**REQUIRED ACTION**
Your task is to transcribe all of the data below exactly, omitting the images.

**AVAILABLE DATA**

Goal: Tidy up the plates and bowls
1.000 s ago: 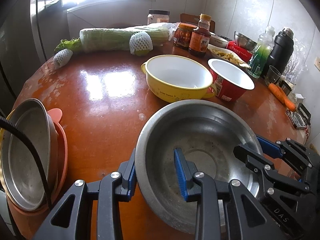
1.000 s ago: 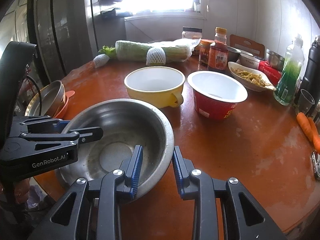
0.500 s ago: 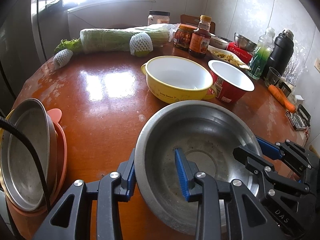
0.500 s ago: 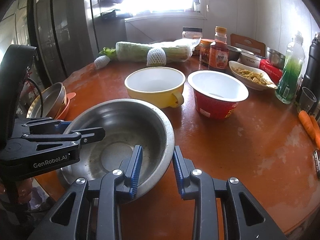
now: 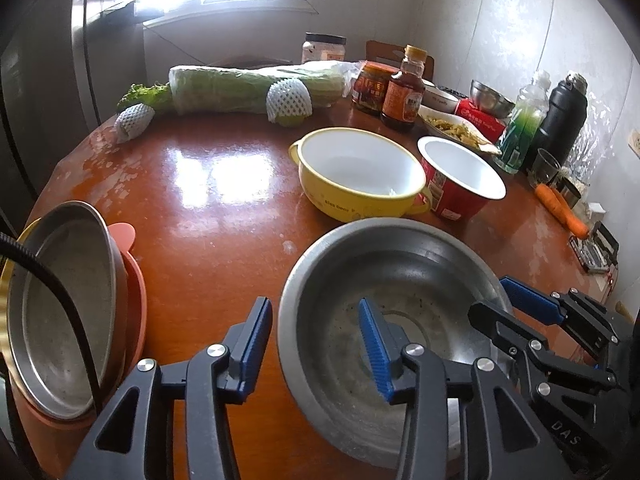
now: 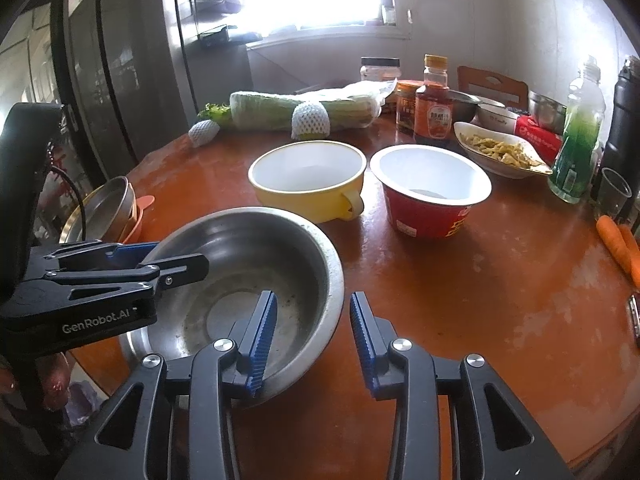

**ANSWER TO THE EXERCISE**
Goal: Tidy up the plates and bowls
1.000 s ago: 
1.000 s ago: 
0.500 s ago: 
0.500 s ago: 
now: 
now: 

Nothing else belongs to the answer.